◆ **Instructions for the task**
Without including any images, repeat the data exactly.

◆ **Stored data**
.....

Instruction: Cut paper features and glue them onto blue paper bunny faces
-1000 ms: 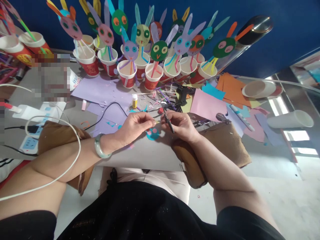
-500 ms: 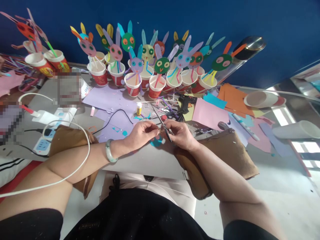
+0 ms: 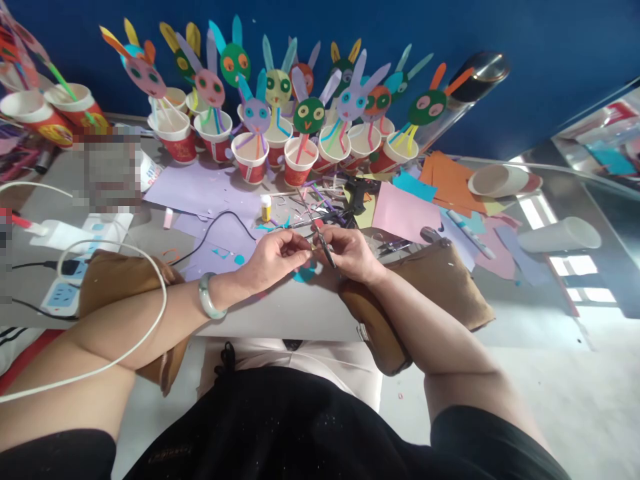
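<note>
my left grip [image 3: 280, 257] is pinched, thumb against forefinger, on a tiny pale scrap [image 3: 313, 247], too small to make out. my right grip [image 3: 353, 253] is closed around the dark handle of the scissors [image 3: 327, 252], whose blades point away from me, past my fingers. the scrap sits between my two grips, right by the scissors; whether they touch it, i cannot tell. just below my grips, a blue paper circle [image 3: 304, 273] lies on the grey surface [image 3: 270, 317], partly hidden by my fingers. beyond my left grip stands a small yellow bottle [image 3: 265, 210] with a white cap, and purple paper [image 3: 200, 190] spreads past it to the left. farther beyond both grips, rabbit figures with paper heads stand in red-and-white cups [image 3: 297, 170]. beyond my right grip is a black glue gun [image 3: 357, 193], with pink paper [image 3: 406, 215] to its right.
</note>
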Demonstrator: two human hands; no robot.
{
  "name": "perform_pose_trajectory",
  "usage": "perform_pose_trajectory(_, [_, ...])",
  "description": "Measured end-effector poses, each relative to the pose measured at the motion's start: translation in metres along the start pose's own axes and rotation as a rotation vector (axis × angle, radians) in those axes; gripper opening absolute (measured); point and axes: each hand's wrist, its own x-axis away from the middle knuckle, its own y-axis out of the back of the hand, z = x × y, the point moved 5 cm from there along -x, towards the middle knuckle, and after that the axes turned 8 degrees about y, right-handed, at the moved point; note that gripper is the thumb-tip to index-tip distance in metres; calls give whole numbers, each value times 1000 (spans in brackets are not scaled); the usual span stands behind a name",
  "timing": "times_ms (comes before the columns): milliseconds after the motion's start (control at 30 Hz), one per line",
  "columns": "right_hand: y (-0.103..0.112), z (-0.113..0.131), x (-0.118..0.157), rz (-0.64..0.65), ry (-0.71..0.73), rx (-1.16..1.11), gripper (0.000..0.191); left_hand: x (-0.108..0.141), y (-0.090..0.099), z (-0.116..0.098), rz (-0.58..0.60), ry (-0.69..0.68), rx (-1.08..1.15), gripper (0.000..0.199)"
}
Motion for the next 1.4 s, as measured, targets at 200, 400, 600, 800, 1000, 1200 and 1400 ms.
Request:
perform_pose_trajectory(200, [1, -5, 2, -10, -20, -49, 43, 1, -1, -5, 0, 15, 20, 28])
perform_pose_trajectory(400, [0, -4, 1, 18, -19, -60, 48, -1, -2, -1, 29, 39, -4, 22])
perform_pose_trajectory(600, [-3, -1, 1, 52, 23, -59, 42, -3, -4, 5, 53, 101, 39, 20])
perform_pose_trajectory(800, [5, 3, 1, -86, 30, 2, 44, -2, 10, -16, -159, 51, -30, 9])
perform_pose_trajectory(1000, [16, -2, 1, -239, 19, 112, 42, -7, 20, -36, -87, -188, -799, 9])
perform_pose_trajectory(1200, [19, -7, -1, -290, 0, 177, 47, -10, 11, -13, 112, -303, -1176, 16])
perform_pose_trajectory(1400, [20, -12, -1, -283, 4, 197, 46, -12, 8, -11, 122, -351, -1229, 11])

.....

◆ **Worked solution**
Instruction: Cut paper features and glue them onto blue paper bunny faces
-1000 ms: 
-500 ms: 
+0 ms: 
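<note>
my left grip [image 3: 280, 257] is pinched, thumb against forefinger, on a tiny pale scrap [image 3: 313, 247], too small to make out. my right grip [image 3: 353, 253] is closed around the dark handle of the scissors [image 3: 327, 252], whose blades point away from me, past my fingers. the scrap sits between my two grips, right by the scissors; whether they touch it, i cannot tell. just below my grips, a blue paper circle [image 3: 304, 273] lies on the grey surface [image 3: 270, 317], partly hidden by my fingers. beyond my left grip stands a small yellow bottle [image 3: 265, 210] with a white cap, and purple paper [image 3: 200, 190] spreads past it to the left. farther beyond both grips, rabbit figures with paper heads stand in red-and-white cups [image 3: 297, 170]. beyond my right grip is a black glue gun [image 3: 357, 193], with pink paper [image 3: 406, 215] to its right.
</note>
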Demonstrator: two human hands; no robot.
{
  "name": "perform_pose_trajectory",
  "usage": "perform_pose_trajectory(_, [_, ...])",
  "description": "Measured end-effector poses, each relative to the pose measured at the motion's start: translation in metres along the start pose's own axes and rotation as a rotation vector (axis × angle, radians) in those axes; gripper opening absolute (measured); point and axes: each hand's wrist, its own x-axis away from the middle knuckle, its own y-axis out of the back of the hand, z = x × y, the point moved 5 cm from there along -x, towards the middle knuckle, and after that the axes turned 8 degrees about y, right-handed, at the moved point; note that gripper is the thumb-tip to index-tip distance in metres; calls give whole numbers, each value times 1000 (spans in brackets are not scaled); the usual span stands behind a name",
  "timing": "times_ms (comes before the columns): milliseconds after the motion's start (control at 30 Hz), one per line",
  "columns": "right_hand: y (-0.103..0.112), z (-0.113..0.131), x (-0.118..0.157), rz (-0.64..0.65), ry (-0.71..0.73), rx (-1.16..1.11), gripper (0.000..0.191); left_hand: x (-0.108..0.141), y (-0.090..0.099), z (-0.116..0.098), rz (-0.58..0.60), ry (-0.69..0.68), rx (-1.08..1.15), gripper (0.000..0.199)"
}
Motion for the next 1.4 s, as measured, targets at 200, 400, 600, 800, 1000, 1200 and 1400 ms.
Request:
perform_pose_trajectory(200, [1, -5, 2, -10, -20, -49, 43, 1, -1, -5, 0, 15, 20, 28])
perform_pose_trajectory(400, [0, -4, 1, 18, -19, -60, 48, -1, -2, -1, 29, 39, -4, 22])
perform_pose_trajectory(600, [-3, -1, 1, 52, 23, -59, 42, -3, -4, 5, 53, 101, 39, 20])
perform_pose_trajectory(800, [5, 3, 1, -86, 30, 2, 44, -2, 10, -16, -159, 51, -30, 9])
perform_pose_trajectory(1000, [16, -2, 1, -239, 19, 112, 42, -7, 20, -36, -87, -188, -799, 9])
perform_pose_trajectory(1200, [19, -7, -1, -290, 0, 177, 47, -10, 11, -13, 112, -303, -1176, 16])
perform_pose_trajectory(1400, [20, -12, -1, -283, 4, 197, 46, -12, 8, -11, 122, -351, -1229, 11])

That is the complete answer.